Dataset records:
★ ★ ★ ★

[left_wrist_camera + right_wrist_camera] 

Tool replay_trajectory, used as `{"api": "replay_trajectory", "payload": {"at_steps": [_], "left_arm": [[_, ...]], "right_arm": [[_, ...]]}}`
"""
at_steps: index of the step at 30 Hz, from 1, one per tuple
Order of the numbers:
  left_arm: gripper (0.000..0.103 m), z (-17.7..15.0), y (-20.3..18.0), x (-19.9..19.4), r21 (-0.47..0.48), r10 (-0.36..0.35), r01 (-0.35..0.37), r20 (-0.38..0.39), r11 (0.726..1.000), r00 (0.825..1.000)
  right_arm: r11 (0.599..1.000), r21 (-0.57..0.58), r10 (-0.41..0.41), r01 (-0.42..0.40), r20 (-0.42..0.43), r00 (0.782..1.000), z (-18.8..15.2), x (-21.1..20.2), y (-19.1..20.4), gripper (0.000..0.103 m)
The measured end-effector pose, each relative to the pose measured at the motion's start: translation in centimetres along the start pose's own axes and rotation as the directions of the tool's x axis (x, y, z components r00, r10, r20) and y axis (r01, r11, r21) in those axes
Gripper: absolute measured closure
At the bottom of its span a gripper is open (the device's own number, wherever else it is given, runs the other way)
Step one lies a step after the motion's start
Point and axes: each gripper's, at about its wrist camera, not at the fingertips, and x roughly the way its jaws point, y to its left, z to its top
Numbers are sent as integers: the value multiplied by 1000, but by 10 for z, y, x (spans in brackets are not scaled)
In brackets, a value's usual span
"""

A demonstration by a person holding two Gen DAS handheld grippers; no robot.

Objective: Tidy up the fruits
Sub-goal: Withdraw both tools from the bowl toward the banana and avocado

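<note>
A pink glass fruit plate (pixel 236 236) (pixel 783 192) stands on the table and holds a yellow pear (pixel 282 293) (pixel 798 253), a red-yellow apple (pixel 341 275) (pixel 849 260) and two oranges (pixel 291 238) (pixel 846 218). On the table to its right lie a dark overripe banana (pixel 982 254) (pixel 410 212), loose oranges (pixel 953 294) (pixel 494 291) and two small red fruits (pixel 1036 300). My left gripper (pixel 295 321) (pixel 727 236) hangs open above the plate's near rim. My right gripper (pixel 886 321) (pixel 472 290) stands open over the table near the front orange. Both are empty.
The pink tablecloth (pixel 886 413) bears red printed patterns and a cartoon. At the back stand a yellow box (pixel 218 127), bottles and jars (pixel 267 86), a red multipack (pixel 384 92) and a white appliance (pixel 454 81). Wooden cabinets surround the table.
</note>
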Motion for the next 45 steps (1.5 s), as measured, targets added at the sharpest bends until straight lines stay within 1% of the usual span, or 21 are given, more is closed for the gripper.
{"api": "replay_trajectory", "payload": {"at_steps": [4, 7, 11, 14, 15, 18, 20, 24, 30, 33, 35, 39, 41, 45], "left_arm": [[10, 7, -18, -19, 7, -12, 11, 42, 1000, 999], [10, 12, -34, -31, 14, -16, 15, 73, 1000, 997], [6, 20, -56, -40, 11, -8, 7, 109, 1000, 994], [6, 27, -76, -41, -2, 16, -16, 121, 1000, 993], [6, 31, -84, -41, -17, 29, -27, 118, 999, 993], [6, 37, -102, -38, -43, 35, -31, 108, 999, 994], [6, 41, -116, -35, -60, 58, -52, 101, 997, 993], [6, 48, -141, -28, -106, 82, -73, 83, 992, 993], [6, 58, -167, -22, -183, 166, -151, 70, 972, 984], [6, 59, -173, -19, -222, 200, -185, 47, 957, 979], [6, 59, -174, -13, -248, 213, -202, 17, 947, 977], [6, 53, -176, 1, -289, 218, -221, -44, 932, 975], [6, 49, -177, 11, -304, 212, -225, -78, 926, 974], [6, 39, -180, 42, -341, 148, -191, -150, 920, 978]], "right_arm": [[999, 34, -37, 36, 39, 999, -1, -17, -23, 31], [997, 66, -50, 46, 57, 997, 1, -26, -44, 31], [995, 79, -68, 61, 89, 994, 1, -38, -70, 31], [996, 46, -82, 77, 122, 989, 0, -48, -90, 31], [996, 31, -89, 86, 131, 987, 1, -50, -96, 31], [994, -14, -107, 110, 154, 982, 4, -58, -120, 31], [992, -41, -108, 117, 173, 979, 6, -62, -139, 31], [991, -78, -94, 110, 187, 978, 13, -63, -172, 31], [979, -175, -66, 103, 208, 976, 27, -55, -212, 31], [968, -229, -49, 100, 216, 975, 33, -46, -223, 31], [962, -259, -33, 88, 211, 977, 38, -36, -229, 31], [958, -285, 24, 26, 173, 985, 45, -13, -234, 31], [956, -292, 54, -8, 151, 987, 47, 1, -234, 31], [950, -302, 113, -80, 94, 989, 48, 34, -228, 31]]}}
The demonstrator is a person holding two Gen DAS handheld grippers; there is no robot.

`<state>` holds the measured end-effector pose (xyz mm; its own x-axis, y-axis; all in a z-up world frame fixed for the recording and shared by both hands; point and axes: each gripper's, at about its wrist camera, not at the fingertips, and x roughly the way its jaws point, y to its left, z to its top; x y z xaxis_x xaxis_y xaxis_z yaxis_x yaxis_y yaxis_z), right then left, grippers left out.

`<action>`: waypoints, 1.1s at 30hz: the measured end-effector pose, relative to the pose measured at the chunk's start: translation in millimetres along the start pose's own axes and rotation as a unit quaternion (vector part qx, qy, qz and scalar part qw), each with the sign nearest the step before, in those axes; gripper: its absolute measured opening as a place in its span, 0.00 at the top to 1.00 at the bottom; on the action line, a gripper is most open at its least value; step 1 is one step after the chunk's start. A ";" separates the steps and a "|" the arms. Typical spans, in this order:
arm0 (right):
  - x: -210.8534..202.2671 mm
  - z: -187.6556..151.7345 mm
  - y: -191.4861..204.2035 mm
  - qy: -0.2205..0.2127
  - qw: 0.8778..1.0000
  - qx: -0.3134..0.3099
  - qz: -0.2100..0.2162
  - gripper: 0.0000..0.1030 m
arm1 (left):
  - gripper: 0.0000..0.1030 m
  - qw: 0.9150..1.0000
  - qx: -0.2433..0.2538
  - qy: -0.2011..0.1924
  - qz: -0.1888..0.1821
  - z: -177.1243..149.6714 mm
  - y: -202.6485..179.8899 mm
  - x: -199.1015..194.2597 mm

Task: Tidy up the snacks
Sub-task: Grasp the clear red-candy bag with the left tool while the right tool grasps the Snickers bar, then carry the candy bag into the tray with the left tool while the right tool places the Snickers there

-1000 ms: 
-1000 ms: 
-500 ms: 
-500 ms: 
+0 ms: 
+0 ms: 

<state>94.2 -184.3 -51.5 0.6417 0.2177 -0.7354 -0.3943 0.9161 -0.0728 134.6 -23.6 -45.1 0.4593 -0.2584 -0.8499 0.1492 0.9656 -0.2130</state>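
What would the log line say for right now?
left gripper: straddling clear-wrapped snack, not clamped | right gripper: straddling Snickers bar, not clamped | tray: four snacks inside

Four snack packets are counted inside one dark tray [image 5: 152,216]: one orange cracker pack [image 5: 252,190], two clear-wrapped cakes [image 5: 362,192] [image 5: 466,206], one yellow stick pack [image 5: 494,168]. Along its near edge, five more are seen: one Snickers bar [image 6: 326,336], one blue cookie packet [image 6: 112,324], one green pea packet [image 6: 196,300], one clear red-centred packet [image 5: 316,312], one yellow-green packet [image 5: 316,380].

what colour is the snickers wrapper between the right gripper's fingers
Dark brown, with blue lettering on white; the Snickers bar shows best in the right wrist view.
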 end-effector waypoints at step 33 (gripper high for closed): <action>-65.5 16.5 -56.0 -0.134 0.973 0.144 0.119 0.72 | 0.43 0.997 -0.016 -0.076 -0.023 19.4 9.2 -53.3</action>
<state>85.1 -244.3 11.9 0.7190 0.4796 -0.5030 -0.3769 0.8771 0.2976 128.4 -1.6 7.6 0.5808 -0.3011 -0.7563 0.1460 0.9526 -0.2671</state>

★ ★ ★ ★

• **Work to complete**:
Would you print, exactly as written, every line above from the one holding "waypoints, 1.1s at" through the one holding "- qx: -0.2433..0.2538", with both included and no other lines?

• **Answer box**:
`<action>`: waypoints, 1.1s at 30hz: the measured end-effector pose, relative to the pose measured at the chunk's start: translation in millimetres along the start pose's own axes and rotation as a unit quaternion (vector part qx, qy, qz and scalar part qw), each with the sign nearest the step before, in those axes; gripper: its absolute measured opening as a place in its span, 0.00 at the top to 1.00 at the bottom; on the action line, a gripper is most open at its least value; step 1 is one step after the chunk's start. A ";" separates the steps and a "|" the arms. Typical spans, in this order:
arm0 (right):
  - x: -210.8534..202.2671 mm
  - z: -187.6556..151.7345 mm
  - y: -191.4861..204.2035 mm
  - qy: -0.2205..0.2127
  - qw: 0.8778..1.0000
  - qx: -0.3134..0.3099
  - qz: -0.2100..0.2162
  - gripper: 0.0000..0.1030 m
arm1 (left):
  - gripper: 0.0000..0.1030 m
  - qw: 0.9150..1.0000
  - qx: -0.2433..0.2538

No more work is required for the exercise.